Well anyway these Yoyogi Park girls, they blew my mind beautifully cos wherever they're at they're somewhere else. They permitted me to knock on the door and reach in to their world and allow me to show you the people I saw. I thank them for their graciousness.

Actually, a guy in the human swarm that forms the mouth of Shibuya tube station got me there. He was American, was wearing a smart suit somewhat crumpled in the heat. Polite chap, helpful. He had a big round silver stud jutting from his chin. "I don't usually dress like this" he said apologetically. He went on to say that he was lauching a business that day - he didn't say what - and was forced to dress for the occassion. "Go to Yoyogi Koen station," he said. "You'll find what you're looking for there."

I didn't know what I was looking for... but I found it, there on the wrong side of Yoyogi Park.

My friend Johnnie Fingers, he lives in Tokyo. Johnnie, he played piano with the Boomtown Rats, was quite a star, still is. He married a Japanese girl named Yoko and now rides high in the Japanese music industry. "It keeps me on the streets" he laughs. I asked Johnnie what it was that I'd found that Monday evening in Yoyogi Park.

BP: What's the diddley on the all-dressed-up-in-wonderfully-weird-clothes-and-makeup girls who promenade in Yoyogi Park? (on the side divided by a road from where the park has lakes etc). Do these girls have a name for themseves or for their vibe?

Johnnie: They are called 'Shibuya gals'. They are schools girls/high school and part-time workers

BP
: Are they schoolgirls who dress up? Do their parents know? Are they 'regular' kids or are they drop-outs?

Johnnie: Can't be drop outs, the makeup, false nails, fake blond wigs, fake tan (topped up regularily at sun tan solareums, 60 to 100 quid a go) and all the trappings cost too much.

BP: Are they known/famous? Am I correct in thinking that Sunday is their main day, as you suggested?

Johnnie: They dress up at the weekends, Japanese really like gang identity.

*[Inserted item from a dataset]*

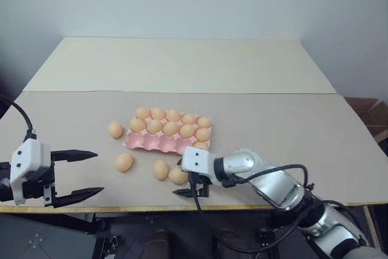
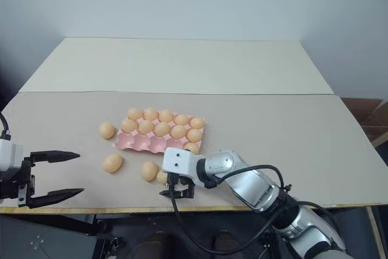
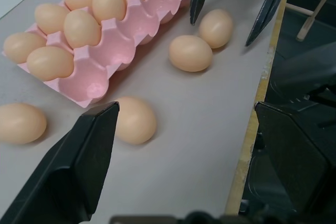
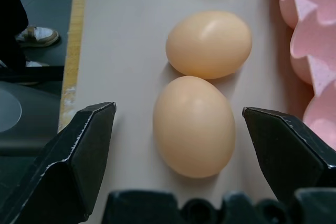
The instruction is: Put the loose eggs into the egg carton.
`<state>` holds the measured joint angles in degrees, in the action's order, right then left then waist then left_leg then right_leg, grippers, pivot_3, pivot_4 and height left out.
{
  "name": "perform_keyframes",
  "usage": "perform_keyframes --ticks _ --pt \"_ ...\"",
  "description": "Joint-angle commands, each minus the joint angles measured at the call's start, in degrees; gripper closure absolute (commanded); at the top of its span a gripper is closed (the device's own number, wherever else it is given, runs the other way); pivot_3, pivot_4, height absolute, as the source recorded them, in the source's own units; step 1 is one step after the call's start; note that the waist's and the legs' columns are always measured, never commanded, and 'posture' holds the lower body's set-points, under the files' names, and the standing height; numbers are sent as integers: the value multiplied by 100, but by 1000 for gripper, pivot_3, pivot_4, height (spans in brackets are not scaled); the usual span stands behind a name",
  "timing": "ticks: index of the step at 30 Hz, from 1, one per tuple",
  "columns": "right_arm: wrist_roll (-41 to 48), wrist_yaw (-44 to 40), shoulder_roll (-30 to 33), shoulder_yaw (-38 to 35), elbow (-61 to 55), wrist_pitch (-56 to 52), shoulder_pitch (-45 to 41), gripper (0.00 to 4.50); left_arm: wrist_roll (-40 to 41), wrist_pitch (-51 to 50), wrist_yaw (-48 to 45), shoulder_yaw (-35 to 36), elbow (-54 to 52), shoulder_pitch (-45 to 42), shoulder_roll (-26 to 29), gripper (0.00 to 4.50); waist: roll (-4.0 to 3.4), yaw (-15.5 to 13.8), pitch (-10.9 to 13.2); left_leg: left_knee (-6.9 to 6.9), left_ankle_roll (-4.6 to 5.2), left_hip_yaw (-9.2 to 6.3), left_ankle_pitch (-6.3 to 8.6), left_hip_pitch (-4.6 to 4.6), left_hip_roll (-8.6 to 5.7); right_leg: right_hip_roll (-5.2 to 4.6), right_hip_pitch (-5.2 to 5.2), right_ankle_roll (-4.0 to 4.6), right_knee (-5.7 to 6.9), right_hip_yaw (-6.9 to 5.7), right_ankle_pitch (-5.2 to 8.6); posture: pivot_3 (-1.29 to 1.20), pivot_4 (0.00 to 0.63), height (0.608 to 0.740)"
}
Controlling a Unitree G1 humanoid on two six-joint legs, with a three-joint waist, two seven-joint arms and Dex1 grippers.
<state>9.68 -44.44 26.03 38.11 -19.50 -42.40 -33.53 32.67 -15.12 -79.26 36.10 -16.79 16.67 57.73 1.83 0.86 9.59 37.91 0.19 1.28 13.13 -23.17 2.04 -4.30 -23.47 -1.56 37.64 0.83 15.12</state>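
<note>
On the table, the egg carton [image 1: 168, 133] holds eleven eggs; both grippers' jaws stand apart.

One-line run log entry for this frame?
right gripper: open, straddling loose egg by egg carton | left gripper: open, idle | four eggs loose on table | front-row cups mostly empty

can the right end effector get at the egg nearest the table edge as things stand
Probably yes. The right end effector is open with its fingers either side of that egg, nothing between them. A second egg lies just beyond it and the egg carton to one side, neither blocking.
</note>
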Motion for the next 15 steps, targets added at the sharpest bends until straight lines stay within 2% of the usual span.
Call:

BP: What music do they like?

Johnnie: They like 'Para Para' which is 160 bpm euro beat...A bit like early gay disco, Bronski Beat but double the tempo... really fast synth riffs with kick pumping like house ...they have a special dance that goes with that. You can practise on 'Para Para dance' machines at game centers. Japanese often shorten Engish words because it's difficult to say. Hense Para Para = paradise.It's easier for them to say . Really it's an identity thing... like all fashion. Basically they want to look like Barbie dolls or that they come from Las Vegas. The more kitsch the better.